[GIVEN INFORMATION]
• • •

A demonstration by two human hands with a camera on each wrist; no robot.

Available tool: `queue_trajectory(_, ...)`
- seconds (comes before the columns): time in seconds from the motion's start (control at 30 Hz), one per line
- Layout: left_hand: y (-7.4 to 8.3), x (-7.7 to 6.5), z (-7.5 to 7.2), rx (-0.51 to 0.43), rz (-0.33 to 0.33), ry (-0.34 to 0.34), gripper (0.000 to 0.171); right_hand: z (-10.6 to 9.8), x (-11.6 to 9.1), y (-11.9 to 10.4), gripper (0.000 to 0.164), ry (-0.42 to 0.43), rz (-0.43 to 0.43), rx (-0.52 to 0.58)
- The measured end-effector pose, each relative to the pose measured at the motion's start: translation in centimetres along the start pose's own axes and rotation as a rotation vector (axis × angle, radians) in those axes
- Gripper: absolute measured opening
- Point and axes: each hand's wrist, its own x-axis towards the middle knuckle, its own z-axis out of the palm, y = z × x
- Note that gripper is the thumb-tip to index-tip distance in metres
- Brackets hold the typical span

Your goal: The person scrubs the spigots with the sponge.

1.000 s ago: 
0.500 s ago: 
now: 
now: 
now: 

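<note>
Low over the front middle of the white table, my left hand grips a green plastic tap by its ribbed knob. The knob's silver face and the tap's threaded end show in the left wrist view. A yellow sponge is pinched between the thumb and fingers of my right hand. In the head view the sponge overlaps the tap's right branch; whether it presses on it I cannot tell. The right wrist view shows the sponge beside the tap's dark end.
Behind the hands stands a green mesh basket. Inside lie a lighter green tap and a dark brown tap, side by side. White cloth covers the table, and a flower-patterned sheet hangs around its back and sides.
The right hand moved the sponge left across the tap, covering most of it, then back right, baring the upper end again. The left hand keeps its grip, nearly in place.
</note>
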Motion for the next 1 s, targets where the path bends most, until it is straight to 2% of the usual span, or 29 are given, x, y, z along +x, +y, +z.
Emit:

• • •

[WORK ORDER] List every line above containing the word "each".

[RESULT OF THIS TASK]
A demonstration by two human hands with a camera on each wrist; no robot.
- The measured end-effector pose, each relative to the pose measured at the motion's start: translation in centimetres along the start pose's own axes and rotation as a rotation vector (axis × angle, radians) in those axes
- Point and axes: each hand's wrist, its own x-axis towards the middle knuckle, its own z-axis out of the palm, y = z × x

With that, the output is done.